These questions are about noticing where things feel aligned, where compromises
are happening, and where additional support (internal or external) would bring
your vision, mission, and values more fully into the center.


Clarity doesn’t begin with solutions, but with naming what’s
true.

Orient: Widening the Lens to Policy and Systems


From that grounded, lived place, you can begin to look outward- toward systems,
policies, and the broader environment your business operates within.


Taking a moment to refocus on your own business and what helps you live into
your values and vision, it becomes easier to notice how external structures
interact with your business. Some policies may quietly support the way you want
to work. Others may introduce friction or limit what feels possible.


This isn’t about labeling policies as “good” or “bad.” It’s
about understanding impact.

  • What would it look like if laws and regulations supported my ability to run my
    business in a way that aligns with my values?

  • Are there existing systems that make it harder to operate with sustainability,
    care, or respect for myself or for others?

  • Are there current or proposed policies that seem to better support how
    microbusinesses operate and how they contribute to the local economy?


    You might notice, for example, that a tax policy affects your cash flow timing
    in ways that increase stress.

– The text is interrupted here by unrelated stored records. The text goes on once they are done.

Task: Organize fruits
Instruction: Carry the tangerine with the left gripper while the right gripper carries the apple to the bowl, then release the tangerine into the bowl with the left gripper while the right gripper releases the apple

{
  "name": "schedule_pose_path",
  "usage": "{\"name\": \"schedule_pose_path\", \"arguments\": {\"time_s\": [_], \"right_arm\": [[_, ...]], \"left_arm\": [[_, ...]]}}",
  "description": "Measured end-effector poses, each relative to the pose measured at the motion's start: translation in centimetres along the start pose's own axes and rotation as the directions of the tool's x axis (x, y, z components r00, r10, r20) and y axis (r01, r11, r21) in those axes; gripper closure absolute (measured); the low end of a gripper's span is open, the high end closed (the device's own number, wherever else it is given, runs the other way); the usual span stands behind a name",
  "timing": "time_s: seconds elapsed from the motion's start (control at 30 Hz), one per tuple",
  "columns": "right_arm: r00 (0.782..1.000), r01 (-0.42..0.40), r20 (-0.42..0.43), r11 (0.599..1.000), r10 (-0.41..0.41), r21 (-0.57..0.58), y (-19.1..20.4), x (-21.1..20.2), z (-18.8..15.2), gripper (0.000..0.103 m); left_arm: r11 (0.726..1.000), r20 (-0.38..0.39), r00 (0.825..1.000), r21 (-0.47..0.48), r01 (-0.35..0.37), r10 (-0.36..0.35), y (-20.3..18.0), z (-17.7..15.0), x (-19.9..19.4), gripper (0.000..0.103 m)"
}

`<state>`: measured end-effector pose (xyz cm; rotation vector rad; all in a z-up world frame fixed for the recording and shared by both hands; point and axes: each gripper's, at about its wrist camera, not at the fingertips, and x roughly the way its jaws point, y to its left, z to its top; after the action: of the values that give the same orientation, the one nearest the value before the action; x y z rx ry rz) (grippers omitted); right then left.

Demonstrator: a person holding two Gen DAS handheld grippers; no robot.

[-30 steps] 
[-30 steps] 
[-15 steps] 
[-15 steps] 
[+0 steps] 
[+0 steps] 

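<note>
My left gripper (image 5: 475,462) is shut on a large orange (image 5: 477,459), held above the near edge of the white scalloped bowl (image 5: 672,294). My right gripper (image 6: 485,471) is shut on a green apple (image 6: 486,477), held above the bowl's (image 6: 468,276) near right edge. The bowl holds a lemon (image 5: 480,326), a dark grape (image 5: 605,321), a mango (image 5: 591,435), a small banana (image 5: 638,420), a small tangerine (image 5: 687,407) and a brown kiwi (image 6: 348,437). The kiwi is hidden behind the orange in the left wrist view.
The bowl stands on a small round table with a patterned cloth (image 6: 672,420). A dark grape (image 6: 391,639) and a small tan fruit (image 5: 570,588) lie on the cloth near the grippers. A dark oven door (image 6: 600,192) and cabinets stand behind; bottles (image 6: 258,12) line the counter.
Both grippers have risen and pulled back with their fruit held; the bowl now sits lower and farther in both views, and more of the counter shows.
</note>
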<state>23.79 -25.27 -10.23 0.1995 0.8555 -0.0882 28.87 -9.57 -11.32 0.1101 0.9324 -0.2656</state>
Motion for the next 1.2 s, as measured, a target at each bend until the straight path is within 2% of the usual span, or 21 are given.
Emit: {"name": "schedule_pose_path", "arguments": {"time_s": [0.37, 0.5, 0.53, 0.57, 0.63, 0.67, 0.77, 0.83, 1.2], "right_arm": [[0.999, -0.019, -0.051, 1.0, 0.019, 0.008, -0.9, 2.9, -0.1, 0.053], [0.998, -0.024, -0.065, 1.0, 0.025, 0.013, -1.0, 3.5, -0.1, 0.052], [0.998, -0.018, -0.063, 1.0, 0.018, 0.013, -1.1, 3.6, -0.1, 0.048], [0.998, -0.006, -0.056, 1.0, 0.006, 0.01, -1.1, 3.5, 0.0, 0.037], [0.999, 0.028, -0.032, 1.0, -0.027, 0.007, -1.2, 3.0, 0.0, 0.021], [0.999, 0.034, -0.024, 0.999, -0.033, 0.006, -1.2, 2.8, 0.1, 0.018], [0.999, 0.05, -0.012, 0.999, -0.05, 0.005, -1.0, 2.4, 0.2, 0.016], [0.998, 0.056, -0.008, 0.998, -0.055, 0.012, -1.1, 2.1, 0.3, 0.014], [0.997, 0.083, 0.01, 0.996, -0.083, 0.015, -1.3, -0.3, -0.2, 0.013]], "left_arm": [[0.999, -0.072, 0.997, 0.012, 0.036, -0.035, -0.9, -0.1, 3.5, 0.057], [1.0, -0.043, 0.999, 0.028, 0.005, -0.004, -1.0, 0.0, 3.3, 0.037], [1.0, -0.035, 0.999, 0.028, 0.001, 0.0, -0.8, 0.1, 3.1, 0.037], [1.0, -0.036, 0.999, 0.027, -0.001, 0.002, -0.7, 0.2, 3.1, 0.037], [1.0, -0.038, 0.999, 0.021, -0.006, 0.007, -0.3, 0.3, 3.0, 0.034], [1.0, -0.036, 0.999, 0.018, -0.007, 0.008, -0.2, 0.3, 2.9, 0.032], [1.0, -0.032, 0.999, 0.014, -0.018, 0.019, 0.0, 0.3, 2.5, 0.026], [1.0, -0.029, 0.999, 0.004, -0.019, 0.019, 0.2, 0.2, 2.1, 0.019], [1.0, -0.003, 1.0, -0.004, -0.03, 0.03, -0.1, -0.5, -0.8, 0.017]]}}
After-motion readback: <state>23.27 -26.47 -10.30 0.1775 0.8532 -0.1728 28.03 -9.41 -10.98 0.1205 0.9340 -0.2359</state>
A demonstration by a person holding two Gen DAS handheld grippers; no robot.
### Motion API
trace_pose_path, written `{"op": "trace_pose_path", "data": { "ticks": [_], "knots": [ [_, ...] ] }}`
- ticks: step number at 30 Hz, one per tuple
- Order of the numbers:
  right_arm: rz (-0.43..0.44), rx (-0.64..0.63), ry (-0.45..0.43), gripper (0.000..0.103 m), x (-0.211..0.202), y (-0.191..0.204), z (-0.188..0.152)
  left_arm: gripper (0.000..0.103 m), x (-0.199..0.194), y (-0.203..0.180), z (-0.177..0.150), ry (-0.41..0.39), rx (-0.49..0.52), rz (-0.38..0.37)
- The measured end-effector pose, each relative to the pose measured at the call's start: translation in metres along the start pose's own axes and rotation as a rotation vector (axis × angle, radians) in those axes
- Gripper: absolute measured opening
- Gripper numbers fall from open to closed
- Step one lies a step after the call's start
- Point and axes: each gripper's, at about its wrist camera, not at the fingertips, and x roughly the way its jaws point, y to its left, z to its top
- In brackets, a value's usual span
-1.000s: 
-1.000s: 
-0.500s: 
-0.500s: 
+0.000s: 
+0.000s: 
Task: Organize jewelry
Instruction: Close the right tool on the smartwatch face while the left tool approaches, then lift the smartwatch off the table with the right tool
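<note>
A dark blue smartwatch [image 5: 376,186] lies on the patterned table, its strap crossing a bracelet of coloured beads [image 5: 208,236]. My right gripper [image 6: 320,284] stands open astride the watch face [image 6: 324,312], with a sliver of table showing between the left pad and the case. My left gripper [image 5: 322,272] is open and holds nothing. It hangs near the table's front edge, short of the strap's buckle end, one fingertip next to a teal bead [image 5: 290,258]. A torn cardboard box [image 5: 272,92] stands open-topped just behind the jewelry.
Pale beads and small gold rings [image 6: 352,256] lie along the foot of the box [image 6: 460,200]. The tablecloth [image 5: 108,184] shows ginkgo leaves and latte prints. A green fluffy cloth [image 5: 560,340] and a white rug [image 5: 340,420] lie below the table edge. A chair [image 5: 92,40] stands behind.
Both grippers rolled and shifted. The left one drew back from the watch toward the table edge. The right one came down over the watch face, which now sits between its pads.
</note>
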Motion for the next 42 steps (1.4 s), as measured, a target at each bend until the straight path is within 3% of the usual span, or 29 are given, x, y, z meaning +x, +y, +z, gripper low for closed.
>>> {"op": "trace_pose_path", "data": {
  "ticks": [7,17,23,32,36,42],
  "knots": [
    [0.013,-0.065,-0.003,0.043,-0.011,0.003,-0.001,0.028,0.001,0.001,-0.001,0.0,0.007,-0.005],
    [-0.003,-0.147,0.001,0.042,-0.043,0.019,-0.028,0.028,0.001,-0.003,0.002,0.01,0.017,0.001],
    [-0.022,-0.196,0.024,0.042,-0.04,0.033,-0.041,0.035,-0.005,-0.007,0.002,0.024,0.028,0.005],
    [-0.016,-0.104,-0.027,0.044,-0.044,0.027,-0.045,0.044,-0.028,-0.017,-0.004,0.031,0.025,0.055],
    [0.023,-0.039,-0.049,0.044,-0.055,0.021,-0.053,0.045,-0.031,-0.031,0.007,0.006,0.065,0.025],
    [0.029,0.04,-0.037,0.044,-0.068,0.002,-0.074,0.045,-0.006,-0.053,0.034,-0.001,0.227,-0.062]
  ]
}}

Or that eligibility requirements for certain
    programs don’t reflect how your business is structured. Or that a proposed
    change could make it easier to invest in tools, childcare, or support without
    taking on additional risk.


    These observations are valuable, not because they’re
    perfectly articulated but because they’re based in lived experience.

    Lived Experience as Knowledge

    Many microbusiness owners underestimate the value of what they know simply
    because it hasn’t been formalized or translated into policy language.

    But navigating inconsistent income, balancing care
    responsibilities, managing capacity, and making values-aligned decisions with
    limited resources all generate insight. That insight helps reveal which systems
    support sustainability, and which ones quietly undermine it.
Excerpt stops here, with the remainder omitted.